The Upside of Aging: How Long Life Is Changing the World of Health, Work, Innovation, Policy and Purpose explores a titanic shift that will alter every aspect of human existence, from the jobs we hold to the products we buy to the medical care we receive - an aging revolution underway across America and the world. Moving beyond the stereotypes of dependency and decline that have defined older age, The Upside of Aging reveals the vast opportunity and potential of this aging phenomenon, despite significant policy and societal challenges that must be addressed. The book's chapter authors, all prominent thought-leaders, point to a reinvention and reimagination of our older years that have critical implications for people of all ages.

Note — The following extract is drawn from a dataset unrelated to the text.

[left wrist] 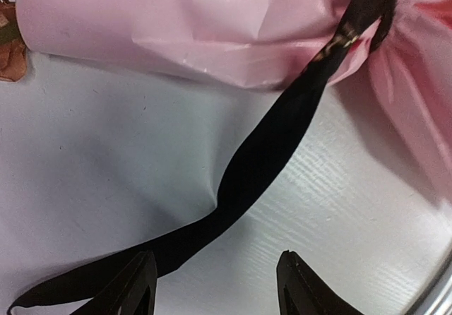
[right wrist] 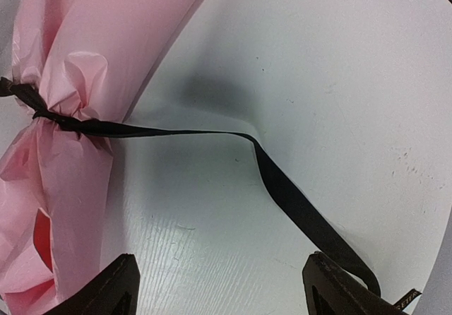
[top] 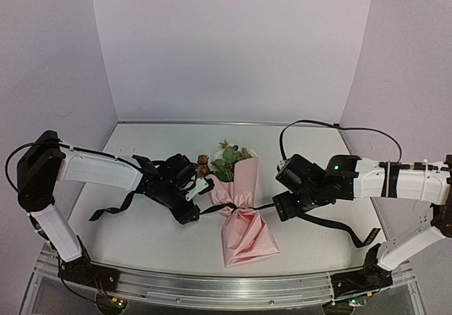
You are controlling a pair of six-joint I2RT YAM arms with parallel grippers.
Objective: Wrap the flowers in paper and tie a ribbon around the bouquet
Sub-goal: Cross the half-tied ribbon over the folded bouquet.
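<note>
White walls close round a pale table (top: pixel 127 237). The bouquet (top: pixel 240 216) lies mid-table between my two arms, flowers (top: pixel 226 161) toward the back wall. Its paper (left wrist: pixel 176 25) is pinched at the waist by the ribbon (top: pixel 332 224) (knotted already, as far as I can judge), which is why two tails trail sideways, one toward each pincer. My left pincer (left wrist: pixel 215 265) stands parted, gripping nothing. Its tail runs from the knot past one fingertip, not through the gap. My right pincer (right wrist: pixel 220 265) gapes wide and empty, the other tail lying slack and ending beside the finger farther from the bouquet.
</note>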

With a positive call to action, the book illuminates the upside for health and wellness, work and volunteerism, economic growth, innovation and education. The authors, like the baby boom generation itself, posit new ways of thinking about aging, as longevity and declining birthrates put the world on track for a mature population of unprecedented size and significance. Among topics they examine are:

  • The emotional intelligence and qualities of the aging brain that science is uncovering, "senior moments" notwithstanding.
  • The new worlds of genomics, medicine and technology that are revolutionizing health care and wellness.
  • The aging population's massive impact on global markets, with enormous profit potential from an explosion in products and services geared toward mature consumers.
  • New education paradigms to meet the needs and aspirations of older people, and to capitalize on their talents.
  • The benefits that aging workers and entrepreneurs bring to companies, and the crucial role of older people in philanthropy and society.
  • Tools and policies to facilitate financial security for longer and more purposeful lives.
  • Infrastructure and housing changes to create livable cities for all ages, enabling "aging in place" and continuing civic contribution from millions of older adults.
  • The opportunities and potential for intergenerational engagement and collaboration.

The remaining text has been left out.